Article ID: | iaor20052280 |
Country: | Netherlands |
Volume: | 156 |
Issue: | 1 |
Start Page Number: | 73 |
End Page Number: | 82 |
Publication Date: | Jul 2004 |
Journal: | European Journal of Operational Research |
Authors: | Bricker Dennis, Kawatra Rakesh |
Keywords: | heuristics, programming: integer |
The degree-constrained minimal spanning tree (DCMST) problem with unreliable links and node outage costs consists of finding links in a network to connect a set of terminal nodes to a central node while minimizing the expected annual expenditure. The number of ports available on each terminal node limits the number of incident links (the degree constraint). Each terminal node in the network has an associated node outage cost, which is the economic cost incurred by the network user whenever that node is disabled due to failure of a link.
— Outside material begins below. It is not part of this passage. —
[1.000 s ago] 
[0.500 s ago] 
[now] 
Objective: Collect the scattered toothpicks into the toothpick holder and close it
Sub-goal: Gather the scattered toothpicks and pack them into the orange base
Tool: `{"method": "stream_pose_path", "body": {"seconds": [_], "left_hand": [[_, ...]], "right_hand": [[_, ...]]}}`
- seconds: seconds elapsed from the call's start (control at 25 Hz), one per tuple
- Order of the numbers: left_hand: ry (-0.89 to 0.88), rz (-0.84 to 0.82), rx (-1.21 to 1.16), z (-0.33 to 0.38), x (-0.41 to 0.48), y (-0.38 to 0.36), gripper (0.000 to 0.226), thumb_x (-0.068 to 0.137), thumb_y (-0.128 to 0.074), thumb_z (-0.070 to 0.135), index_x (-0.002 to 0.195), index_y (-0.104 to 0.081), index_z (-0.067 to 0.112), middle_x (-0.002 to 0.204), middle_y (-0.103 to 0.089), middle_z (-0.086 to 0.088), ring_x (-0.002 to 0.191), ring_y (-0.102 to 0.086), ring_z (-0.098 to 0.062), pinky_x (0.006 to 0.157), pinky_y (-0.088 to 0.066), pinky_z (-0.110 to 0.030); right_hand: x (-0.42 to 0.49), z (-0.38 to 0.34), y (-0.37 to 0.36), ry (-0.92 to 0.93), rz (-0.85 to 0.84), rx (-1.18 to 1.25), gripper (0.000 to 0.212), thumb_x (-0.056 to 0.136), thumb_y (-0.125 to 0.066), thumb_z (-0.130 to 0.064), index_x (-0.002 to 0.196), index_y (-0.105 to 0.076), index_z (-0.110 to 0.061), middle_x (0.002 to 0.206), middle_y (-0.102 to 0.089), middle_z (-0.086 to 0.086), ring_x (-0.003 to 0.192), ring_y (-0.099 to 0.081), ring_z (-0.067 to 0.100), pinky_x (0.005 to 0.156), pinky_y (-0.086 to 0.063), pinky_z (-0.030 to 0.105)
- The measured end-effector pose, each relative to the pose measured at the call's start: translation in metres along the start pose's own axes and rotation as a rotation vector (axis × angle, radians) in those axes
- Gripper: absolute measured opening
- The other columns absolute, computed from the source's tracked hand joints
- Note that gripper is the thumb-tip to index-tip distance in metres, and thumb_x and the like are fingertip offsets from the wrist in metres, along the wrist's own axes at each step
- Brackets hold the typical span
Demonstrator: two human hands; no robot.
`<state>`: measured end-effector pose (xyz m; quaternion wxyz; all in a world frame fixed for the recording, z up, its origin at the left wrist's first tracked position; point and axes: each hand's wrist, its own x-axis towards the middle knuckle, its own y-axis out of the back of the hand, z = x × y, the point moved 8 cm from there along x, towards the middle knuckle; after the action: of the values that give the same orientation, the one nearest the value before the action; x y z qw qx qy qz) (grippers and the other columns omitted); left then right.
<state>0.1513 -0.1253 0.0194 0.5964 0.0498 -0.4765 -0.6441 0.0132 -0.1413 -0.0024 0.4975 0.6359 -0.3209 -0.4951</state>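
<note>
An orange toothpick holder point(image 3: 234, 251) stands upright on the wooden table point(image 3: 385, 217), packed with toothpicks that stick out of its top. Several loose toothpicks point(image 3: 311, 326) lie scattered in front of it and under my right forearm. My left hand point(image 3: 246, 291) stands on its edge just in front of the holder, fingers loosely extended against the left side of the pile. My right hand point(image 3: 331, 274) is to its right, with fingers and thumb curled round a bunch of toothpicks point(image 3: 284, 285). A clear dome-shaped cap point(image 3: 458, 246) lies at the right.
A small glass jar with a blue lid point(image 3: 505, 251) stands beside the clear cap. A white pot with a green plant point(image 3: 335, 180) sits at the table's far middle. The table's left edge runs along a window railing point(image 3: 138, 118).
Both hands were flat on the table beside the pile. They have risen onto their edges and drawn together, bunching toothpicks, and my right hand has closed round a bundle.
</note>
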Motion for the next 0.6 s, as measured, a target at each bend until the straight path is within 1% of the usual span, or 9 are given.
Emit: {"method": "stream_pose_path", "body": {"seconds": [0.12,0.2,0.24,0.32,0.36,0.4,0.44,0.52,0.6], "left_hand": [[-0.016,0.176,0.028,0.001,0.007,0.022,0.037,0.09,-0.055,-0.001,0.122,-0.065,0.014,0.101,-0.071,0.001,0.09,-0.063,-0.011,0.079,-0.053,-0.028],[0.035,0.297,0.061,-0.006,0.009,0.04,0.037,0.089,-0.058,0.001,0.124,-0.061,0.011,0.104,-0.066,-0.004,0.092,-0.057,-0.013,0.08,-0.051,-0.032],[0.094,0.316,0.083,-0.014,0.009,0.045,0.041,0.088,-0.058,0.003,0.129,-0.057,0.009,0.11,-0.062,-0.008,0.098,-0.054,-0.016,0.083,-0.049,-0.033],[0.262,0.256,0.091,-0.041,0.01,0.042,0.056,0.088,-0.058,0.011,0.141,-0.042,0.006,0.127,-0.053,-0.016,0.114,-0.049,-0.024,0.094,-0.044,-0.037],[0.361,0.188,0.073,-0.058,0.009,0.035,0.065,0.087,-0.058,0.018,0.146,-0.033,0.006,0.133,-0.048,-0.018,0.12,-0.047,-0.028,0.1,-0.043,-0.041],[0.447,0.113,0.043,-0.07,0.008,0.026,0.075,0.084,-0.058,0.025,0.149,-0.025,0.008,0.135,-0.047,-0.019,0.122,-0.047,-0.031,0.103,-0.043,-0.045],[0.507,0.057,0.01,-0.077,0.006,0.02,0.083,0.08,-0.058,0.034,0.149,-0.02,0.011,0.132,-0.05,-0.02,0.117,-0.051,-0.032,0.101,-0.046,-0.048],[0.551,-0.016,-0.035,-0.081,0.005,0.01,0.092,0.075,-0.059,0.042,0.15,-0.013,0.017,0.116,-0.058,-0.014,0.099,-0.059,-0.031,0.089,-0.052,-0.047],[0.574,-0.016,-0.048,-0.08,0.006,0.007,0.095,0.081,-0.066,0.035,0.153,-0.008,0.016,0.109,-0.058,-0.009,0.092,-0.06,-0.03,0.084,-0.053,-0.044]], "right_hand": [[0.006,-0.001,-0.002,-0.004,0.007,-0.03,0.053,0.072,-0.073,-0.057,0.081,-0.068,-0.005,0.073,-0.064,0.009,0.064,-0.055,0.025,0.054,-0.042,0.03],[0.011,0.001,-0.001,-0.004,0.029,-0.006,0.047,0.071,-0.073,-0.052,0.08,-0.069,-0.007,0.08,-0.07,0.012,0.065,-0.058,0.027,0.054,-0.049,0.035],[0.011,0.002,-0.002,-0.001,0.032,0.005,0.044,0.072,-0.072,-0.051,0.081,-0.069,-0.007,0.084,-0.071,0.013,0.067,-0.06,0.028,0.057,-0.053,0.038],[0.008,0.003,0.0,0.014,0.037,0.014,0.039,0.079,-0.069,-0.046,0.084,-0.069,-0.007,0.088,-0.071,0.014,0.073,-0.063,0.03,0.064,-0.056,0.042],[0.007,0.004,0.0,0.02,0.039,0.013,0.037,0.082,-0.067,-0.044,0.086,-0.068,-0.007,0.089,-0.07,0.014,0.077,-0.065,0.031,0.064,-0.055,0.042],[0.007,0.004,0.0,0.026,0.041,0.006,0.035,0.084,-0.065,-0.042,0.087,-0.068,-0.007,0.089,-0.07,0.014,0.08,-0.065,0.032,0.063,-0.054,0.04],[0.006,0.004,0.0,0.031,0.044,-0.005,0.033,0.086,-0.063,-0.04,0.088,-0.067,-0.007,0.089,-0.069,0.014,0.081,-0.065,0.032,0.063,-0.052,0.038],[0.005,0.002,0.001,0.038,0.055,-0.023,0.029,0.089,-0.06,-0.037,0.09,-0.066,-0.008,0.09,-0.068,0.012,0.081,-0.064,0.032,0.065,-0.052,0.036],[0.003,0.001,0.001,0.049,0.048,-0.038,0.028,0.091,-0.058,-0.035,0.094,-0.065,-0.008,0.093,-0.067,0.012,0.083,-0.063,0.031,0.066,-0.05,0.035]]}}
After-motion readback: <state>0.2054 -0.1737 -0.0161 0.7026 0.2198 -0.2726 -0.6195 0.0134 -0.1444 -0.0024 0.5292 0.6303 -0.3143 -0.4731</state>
We formulate this problem as an integer-programming problem and present a Lagrangian relaxation method which, for each choice of Lagrangian multipliers, provides a lower bound for the optimal objective function value. A subgradient optimization method is used to search for multipliers which yield good lower bounds. A branch exchange heuristic procedure makes modifications to each infeasible solution of the Lagrangian relaxation in order to find good feasible solutions. The quality of these heuristic solutions is estimated using the best obtained lower bounds. Experimental results over a wide range of problem structures show that the branch exchange heuristic method yields verifiably good solutions to this problem.